Guerra per bande in Russia: russi moscoviti, al grido “La Russia siamo noi” contro caucasici. E Mosca, ma anche Pietroburgo, trasformate nel teatro di gigantesche risse a nano armata.
Sono già due i morti di questo scontro tra hooligan, innescato dieci giorni fa dalla morte di una ragazza ultrà dello Spartak. Il bilancio degli scontri di oggi è di 1.350 fermi, 30 persone ricoverate negli ospedali per contusioni e ferite, un “bottino” sequestrato di circa 500 oggetti impropri tra coltelli, mazze e spranghe, e due procedimenti penali già aperti contro due distinti gruppi di caucasici.
Ad accendere la miccia è stato, dieci giorni fa, l’omicidio di una ultrà dello Spartak, durante una rissa con un caucasico. E subito sono iniziate le violente proteste nazionalistiche, sfociate sabato scorso in violenti scontri con la polizia ed un bilancio di almeno una trentina di feriti. Proseguite poi in uno strascico di episodi, con una colonna sonora di slogan razzisti – «la Russia ai Russi» e «Mosca ai moscoviti», i più declamati – e di aggressioni a danno di caucasici e daghestani, finché un ragazzo mercoledì notte è stato ucciso a coltellate.
E così oggi sono scattate eccezionali misure a Mosca: blindata la Piazza Rossa e le strade di accesso al Cremlino mentre nella giornata si sono diffusi diversi allarmi-bomba, tutti rientrati dopo le verifiche.

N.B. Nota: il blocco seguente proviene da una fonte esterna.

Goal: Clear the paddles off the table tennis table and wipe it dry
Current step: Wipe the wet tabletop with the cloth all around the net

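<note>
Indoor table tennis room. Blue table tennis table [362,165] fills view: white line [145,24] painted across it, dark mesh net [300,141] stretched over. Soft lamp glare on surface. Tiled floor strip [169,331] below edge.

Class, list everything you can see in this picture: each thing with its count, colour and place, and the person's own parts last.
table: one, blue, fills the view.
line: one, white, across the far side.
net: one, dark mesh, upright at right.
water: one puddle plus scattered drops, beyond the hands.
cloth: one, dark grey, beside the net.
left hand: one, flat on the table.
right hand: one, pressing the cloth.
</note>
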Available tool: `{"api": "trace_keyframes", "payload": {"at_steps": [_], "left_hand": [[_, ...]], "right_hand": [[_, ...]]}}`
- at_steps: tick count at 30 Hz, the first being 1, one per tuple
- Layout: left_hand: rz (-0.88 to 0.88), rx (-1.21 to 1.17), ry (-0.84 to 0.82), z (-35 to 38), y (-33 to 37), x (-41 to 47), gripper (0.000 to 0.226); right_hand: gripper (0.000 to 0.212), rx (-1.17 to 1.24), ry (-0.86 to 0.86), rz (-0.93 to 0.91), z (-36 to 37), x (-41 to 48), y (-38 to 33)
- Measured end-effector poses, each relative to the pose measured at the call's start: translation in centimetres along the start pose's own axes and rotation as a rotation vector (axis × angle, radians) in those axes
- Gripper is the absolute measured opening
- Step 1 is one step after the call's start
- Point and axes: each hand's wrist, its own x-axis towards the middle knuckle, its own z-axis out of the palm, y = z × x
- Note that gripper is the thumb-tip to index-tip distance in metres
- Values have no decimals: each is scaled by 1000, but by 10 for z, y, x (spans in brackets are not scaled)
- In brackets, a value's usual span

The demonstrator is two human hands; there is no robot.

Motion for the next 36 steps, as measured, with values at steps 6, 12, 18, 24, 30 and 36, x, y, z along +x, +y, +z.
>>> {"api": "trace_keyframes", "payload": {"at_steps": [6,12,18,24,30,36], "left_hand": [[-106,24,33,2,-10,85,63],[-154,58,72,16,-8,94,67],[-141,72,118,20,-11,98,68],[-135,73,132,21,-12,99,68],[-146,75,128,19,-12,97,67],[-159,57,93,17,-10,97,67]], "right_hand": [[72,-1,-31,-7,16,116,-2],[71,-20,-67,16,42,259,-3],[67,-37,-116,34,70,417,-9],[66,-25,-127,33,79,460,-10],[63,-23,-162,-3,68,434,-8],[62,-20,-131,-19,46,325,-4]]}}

Poi nel pomeriggio sono iniziati i primi tafferugli, risse e fermi mentre un corteo di 600 persone si è messo in marcia verso il centro città ma è stato fermato dalle forze dell’ordine che lo ha disperso. Alla fine la situazione è tornata all’apparente normalità. Il presidente Dmitri Medvedev ha annunciato una linea dura e punizioni esemplari per scongiurare quello che rischia di diventare un nuovo “pogrom”. Si susseguono intanto gli appelli, soprattutto verso la comunità caucasica, a non uscire di casa e a non rispondere alle provocazioni.